§ **AIM OF THE TASK**:
Show all lines containing "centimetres" from the data below.
EXTRACTED RECORDS Start Marker
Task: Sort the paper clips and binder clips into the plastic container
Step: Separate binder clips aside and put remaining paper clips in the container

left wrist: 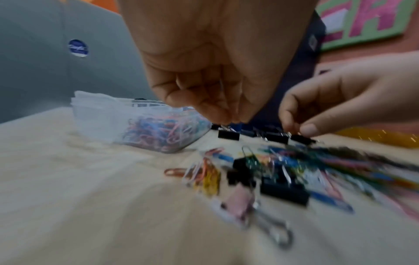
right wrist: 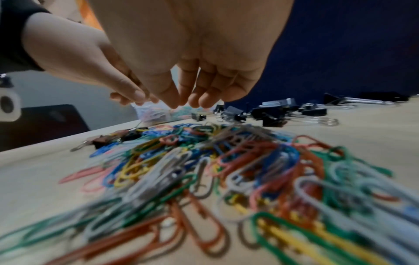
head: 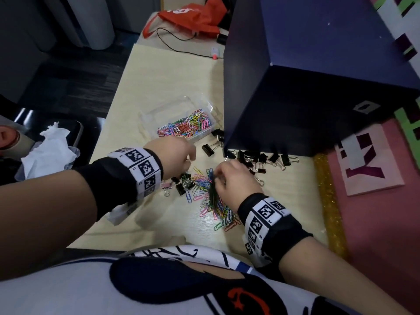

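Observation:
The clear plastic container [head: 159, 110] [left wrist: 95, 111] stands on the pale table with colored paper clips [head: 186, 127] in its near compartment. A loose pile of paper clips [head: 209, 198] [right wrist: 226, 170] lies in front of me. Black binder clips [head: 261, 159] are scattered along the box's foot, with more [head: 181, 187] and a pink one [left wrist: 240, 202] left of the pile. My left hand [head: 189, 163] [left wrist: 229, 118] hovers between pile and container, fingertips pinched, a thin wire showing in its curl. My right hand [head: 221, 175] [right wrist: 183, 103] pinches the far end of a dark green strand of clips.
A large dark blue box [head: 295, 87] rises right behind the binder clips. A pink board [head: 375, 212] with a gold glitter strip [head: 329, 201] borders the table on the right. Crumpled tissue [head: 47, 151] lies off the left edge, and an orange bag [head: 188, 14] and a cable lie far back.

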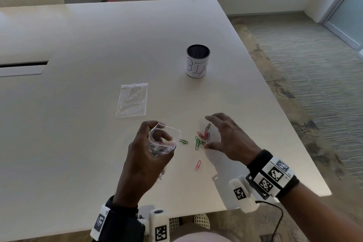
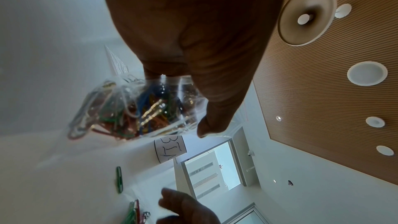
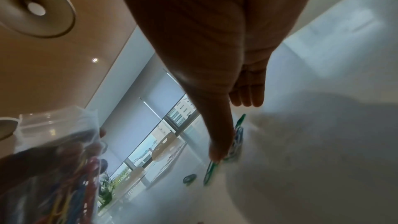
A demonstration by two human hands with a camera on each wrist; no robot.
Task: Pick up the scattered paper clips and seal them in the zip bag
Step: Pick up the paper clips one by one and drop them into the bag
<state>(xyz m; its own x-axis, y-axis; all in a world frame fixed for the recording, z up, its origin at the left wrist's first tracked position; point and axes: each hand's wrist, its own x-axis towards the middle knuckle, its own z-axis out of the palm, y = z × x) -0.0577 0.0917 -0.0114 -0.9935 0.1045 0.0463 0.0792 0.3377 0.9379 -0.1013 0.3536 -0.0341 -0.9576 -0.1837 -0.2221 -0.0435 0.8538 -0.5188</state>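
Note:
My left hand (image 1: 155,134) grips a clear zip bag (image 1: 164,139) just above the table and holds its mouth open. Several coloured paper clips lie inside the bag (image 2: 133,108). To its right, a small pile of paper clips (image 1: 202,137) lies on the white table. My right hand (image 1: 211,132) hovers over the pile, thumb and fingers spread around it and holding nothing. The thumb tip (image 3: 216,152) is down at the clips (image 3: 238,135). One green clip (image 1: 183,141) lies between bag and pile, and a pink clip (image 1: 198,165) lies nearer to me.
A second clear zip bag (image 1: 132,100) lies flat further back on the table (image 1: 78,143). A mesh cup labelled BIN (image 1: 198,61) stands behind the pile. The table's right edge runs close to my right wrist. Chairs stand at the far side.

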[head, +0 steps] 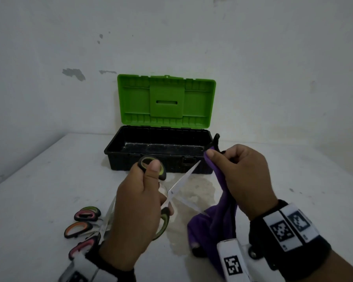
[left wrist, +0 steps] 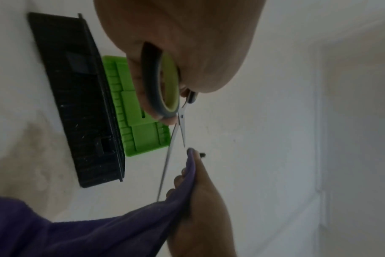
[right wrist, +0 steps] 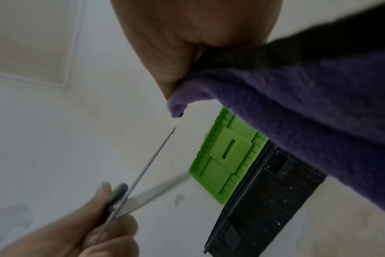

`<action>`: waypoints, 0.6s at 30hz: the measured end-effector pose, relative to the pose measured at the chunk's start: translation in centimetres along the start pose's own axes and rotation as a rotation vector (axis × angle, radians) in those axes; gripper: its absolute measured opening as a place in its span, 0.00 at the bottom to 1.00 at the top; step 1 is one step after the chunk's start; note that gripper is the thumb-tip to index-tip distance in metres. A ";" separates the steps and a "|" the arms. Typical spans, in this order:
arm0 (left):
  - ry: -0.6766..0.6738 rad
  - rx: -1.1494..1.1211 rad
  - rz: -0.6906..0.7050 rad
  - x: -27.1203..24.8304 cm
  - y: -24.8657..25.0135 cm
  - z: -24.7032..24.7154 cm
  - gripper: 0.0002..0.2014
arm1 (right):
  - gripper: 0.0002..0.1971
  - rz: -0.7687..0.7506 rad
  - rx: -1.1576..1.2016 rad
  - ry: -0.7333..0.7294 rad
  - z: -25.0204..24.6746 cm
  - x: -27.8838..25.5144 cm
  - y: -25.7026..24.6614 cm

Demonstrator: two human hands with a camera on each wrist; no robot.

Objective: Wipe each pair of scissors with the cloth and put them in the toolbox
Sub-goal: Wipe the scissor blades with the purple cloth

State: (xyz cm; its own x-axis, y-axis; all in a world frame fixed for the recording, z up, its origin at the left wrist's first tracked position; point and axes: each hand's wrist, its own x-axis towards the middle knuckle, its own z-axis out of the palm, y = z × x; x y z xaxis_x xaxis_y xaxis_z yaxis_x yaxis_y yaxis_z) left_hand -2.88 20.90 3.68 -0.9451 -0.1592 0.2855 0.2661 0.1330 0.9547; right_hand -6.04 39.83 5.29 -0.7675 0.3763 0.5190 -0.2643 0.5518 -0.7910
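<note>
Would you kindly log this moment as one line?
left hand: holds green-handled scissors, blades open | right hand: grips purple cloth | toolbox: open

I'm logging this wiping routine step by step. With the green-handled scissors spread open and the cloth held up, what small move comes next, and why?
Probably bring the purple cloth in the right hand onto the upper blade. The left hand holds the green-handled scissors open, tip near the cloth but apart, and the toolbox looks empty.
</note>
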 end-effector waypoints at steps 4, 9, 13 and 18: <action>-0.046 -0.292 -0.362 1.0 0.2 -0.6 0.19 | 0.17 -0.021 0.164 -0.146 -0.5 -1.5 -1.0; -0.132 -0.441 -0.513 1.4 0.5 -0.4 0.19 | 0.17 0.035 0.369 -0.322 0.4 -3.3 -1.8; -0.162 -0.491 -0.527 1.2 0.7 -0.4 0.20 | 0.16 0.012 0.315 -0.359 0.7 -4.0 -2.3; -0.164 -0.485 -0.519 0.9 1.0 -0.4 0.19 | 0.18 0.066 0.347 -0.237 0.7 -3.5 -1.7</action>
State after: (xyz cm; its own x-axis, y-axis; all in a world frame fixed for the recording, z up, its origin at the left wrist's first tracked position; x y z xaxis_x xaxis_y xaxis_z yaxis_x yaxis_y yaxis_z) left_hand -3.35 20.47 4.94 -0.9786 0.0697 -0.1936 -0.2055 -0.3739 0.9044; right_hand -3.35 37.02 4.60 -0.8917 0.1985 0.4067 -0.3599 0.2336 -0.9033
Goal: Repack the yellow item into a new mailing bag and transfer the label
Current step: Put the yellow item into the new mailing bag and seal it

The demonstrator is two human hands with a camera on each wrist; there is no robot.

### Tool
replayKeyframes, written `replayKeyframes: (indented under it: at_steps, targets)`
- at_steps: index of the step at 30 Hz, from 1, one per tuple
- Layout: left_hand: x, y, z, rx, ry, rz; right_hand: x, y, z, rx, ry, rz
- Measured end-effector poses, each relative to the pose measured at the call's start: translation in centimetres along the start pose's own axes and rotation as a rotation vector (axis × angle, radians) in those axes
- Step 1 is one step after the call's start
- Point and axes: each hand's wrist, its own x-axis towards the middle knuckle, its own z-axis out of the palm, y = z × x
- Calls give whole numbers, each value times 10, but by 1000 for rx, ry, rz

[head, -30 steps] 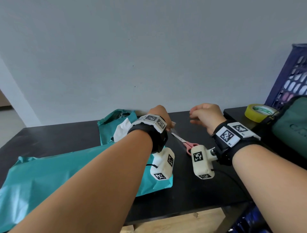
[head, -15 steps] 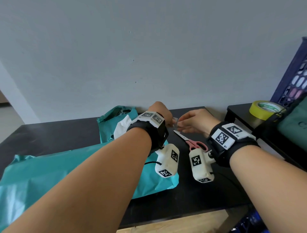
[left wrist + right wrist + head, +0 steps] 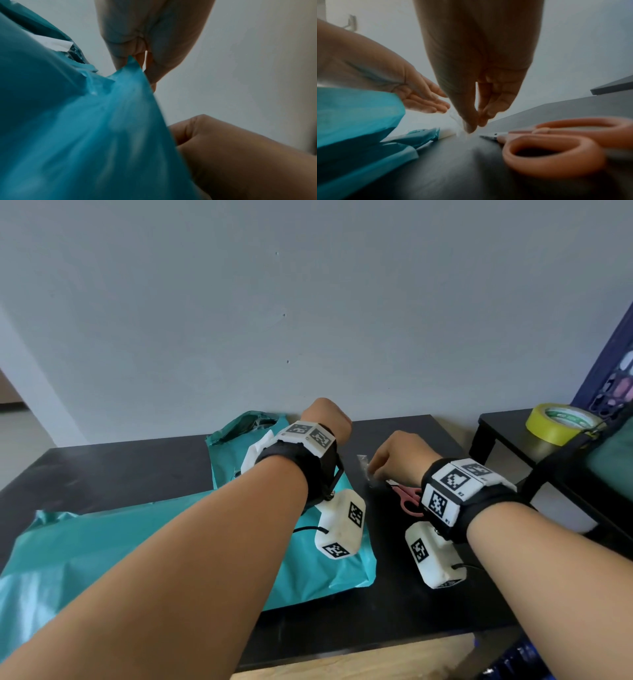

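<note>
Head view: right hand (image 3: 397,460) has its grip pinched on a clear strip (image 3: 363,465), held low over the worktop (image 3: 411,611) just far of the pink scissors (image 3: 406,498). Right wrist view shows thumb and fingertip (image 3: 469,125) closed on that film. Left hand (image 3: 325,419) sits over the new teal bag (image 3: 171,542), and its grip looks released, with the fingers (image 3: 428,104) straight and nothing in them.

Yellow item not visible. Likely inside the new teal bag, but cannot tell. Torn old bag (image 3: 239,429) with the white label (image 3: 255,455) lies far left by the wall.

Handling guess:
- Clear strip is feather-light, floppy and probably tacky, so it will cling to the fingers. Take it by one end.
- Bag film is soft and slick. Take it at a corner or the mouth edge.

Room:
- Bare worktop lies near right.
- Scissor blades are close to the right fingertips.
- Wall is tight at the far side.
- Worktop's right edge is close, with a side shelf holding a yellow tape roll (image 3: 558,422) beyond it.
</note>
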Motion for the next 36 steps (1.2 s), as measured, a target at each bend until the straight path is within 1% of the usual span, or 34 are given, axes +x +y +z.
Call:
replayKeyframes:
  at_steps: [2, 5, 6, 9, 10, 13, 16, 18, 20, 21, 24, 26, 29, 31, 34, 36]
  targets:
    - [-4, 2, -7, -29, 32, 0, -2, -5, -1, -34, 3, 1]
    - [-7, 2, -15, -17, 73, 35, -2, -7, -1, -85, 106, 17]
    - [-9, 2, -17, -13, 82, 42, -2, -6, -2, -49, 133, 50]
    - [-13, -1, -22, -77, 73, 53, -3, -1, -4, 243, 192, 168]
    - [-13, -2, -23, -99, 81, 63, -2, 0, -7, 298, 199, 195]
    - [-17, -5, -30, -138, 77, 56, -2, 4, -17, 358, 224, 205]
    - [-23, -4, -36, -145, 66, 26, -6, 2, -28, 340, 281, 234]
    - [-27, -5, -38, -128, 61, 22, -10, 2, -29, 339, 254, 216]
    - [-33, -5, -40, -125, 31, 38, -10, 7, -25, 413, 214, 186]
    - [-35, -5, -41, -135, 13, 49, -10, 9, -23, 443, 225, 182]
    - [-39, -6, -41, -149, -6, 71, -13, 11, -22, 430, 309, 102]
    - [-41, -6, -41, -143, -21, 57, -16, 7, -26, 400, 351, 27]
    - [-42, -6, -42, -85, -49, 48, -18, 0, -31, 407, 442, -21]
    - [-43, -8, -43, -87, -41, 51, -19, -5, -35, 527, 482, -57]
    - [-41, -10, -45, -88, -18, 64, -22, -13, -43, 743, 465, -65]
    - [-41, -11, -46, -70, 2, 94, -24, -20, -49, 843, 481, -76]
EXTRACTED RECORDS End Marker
§ **REPLY TO THE TASK**:
`<action>`: waypoints, 0.6s at 30hz: the measured end-effector pose, relative to the pose measured at the chunk's start: translation in centimetres along the start pose's own axes and rotation as a rotation vector (axis × angle, radians) in those axes; gripper: its absolute measured opening as a place in its span, 0.00 at the bottom to 1.00 at the top; step 1 is one step after the chunk's start; note that gripper is the thumb-tip to index-tip distance in metres. A ";" separates the steps and a "|" the arms. Typical spans, in this order:
- Measured end-effector poses, each relative to the pose measured at the call's start: translation in centimetres along the start pose's own axes and rotation as a rotation vector (axis × angle, radians) in those axes

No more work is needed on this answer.